**The problem**
Copy out each line below containing "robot".

(Entries taken from a collection)

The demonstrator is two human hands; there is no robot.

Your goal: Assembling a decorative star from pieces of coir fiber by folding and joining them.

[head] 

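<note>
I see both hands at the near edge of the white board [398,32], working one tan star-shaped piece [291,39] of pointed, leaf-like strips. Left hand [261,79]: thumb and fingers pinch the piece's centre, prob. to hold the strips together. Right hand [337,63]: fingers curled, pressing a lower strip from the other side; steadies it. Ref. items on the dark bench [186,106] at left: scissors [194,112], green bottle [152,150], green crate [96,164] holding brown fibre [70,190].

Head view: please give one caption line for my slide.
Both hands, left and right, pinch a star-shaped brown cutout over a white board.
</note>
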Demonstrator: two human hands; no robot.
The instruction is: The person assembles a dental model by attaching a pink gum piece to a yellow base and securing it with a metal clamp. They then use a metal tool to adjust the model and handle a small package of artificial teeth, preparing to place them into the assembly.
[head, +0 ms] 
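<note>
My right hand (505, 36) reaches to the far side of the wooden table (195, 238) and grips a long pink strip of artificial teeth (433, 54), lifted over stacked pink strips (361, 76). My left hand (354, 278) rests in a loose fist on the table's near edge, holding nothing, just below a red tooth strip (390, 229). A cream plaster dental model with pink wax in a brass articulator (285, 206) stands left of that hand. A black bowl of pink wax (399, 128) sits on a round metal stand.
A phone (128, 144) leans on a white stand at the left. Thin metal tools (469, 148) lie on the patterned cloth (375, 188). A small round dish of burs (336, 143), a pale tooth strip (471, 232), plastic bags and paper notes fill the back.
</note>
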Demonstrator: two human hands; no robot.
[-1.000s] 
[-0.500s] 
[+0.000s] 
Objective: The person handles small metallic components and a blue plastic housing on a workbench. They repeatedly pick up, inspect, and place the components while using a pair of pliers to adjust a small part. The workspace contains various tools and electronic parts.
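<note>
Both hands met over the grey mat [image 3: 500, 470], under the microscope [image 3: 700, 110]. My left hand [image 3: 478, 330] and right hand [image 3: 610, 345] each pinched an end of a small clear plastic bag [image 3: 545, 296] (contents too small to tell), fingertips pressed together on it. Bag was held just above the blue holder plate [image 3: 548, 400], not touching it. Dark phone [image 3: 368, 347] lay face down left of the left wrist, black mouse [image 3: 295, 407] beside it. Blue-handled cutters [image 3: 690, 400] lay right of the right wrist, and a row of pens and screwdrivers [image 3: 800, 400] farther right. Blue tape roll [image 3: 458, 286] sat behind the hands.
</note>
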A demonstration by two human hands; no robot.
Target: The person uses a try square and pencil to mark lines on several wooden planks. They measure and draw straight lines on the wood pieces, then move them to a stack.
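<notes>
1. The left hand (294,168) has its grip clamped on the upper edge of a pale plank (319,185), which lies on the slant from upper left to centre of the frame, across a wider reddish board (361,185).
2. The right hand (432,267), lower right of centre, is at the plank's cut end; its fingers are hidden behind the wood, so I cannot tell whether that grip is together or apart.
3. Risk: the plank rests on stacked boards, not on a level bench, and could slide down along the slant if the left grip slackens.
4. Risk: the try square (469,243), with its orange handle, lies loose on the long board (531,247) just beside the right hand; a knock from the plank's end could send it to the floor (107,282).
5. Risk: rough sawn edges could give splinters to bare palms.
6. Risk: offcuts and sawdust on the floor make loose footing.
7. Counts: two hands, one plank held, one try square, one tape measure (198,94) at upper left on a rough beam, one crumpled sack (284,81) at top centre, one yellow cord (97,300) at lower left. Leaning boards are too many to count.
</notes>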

**Result**
The demonstrator is two human hands; there is no robot.
Demonstrator: two human hands; no robot.
Demonstrator: two human hands; no robot.
A demonstration by two human hands; no robot.

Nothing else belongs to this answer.